• [What you are asked to do]:
A word-for-word reproduction of the listing is required.

------ Data block

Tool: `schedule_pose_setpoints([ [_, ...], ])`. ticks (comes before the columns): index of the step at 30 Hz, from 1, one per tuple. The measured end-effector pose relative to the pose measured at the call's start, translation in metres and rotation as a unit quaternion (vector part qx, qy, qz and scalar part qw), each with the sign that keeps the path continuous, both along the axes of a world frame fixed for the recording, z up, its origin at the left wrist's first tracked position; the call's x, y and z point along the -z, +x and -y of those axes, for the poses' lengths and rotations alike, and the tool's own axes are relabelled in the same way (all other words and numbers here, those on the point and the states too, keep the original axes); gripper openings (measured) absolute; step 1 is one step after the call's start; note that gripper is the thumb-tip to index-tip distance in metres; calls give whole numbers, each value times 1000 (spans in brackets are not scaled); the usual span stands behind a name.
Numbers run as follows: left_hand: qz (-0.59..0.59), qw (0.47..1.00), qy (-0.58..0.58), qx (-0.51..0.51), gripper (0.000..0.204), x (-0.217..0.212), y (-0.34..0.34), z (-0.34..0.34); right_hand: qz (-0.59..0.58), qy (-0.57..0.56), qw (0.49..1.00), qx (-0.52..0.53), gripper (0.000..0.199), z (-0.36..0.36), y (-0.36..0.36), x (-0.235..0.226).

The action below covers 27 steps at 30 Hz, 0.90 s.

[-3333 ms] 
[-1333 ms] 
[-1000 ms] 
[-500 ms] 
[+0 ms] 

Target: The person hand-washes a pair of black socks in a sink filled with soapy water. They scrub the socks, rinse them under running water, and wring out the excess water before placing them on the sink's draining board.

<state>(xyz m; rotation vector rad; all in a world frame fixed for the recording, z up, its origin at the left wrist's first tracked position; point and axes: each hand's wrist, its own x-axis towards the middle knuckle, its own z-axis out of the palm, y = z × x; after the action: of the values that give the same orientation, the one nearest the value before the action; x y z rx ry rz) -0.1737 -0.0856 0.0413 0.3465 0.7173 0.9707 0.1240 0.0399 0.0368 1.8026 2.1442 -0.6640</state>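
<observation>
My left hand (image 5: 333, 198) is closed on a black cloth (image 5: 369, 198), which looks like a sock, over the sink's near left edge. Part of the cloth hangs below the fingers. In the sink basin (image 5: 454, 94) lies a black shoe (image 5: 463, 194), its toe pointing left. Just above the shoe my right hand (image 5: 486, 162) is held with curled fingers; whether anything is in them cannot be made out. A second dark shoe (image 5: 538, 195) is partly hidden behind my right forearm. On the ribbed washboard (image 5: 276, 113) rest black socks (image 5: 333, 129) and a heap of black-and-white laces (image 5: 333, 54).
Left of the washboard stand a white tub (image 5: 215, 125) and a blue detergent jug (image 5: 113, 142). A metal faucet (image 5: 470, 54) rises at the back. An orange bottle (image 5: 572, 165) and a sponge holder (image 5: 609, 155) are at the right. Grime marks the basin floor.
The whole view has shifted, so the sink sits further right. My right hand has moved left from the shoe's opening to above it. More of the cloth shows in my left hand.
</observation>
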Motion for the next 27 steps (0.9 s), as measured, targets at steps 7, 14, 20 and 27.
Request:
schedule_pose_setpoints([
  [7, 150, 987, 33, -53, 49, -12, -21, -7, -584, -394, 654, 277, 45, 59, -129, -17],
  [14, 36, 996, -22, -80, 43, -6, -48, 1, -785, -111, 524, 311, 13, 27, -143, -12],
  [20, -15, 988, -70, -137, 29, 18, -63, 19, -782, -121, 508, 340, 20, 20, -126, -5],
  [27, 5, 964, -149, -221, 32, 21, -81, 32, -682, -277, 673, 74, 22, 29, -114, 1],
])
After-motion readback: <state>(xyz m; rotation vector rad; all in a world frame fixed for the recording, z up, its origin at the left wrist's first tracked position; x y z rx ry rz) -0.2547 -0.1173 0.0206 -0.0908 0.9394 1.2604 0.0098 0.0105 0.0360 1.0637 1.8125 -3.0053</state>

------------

• [Finished task]:
Tool: `schedule_pose_setpoints([ [_, ...], ])`. ticks (comes before the columns): index of the step at 30 Hz, from 1, one per tuple. The measured end-effector pose relative to the pose measured at the call's start, translation in metres and rotation as a unit quaternion (vector part qx, qy, qz and scalar part qw), each with the sign that keeps the path continuous, both along the axes of a world frame fixed for the recording, z up, its origin at the left wrist's first tracked position; the call's x, y and z point along the -z, +x and -y of those axes, for the poses' lengths and rotations alike, and the tool's own axes are relabelled in the same way (all other words and numbers here, those on the point and the states too, keep the original axes); gripper openings (measured) absolute; step 1 is one step after the call's start; note that gripper is the thumb-tip to index-tip distance in metres; calls give whole numbers, each value times 1000 (spans in brackets are not scaled); the usual span stands behind a name.
Numbers run as follows: left_hand: qz (-0.59..0.59), qw (0.47..1.00), qy (-0.58..0.58), qx (-0.51..0.51), gripper (0.000..0.204), x (-0.217..0.212), y (-0.34..0.34), z (-0.34..0.34); right_hand: qz (-0.59..0.58), qy (-0.57..0.56), qw (0.49..1.00), qx (-0.52..0.53), gripper (0.000..0.199), z (-0.36..0.36), y (-0.36..0.36), x (-0.235..0.226).

The action below covers 27 steps at 30 Hz, 0.90 s.

[-3333 ms] 
[-1333 ms] 
[-1000 ms] 
[-500 ms] 
[+0 ms] 

Target: The person hand-washes a pair of black socks in a sink filled with soapy water. They scrub the socks, rinse them under running water, and wring out the excess water before placing them on the sink's draining board.

<state>(xyz m; rotation vector rad; all in a world frame fixed for the recording, z up, its origin at the left wrist's first tracked position; point and axes: each hand's wrist, its own x-axis towards the middle knuckle, its own z-axis out of the palm, y = z × x; after the action: of the values that give the same orientation, the one nearest the value before the action; x y z rx ry rz) -0.1737 -0.0856 0.0413 0.3465 0.7173 0.9707 0.1240 0.0399 0.0368 1.8026 2.1442 -0.6640</state>
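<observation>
My left hand (image 5: 333, 198) is closed on a black cloth (image 5: 369, 198), which looks like a sock, over the sink's near left edge. Part of the cloth hangs below the fingers. In the sink basin (image 5: 454, 94) lies a black shoe (image 5: 463, 194), its toe pointing left. Just above the shoe my right hand (image 5: 486, 162) is held with curled fingers; whether anything is in them cannot be made out. A second dark shoe (image 5: 538, 195) is partly hidden behind my right forearm. On the ribbed washboard (image 5: 276, 113) rest black socks (image 5: 333, 129) and a heap of black-and-white laces (image 5: 333, 54).
Left of the washboard stand a white tub (image 5: 215, 125) and a blue detergent jug (image 5: 113, 142). A metal faucet (image 5: 470, 54) rises at the back. An orange bottle (image 5: 572, 165) and a sponge holder (image 5: 609, 155) are at the right. Grime marks the basin floor.
The whole view has shifted, so the sink sits further right. My right hand has moved left from the shoe's opening to above it. More of the cloth shows in my left hand.
</observation>
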Motion for the next 27 steps (0.9 s), as measured, targets at steps 7, 14, 20 and 27.
Request:
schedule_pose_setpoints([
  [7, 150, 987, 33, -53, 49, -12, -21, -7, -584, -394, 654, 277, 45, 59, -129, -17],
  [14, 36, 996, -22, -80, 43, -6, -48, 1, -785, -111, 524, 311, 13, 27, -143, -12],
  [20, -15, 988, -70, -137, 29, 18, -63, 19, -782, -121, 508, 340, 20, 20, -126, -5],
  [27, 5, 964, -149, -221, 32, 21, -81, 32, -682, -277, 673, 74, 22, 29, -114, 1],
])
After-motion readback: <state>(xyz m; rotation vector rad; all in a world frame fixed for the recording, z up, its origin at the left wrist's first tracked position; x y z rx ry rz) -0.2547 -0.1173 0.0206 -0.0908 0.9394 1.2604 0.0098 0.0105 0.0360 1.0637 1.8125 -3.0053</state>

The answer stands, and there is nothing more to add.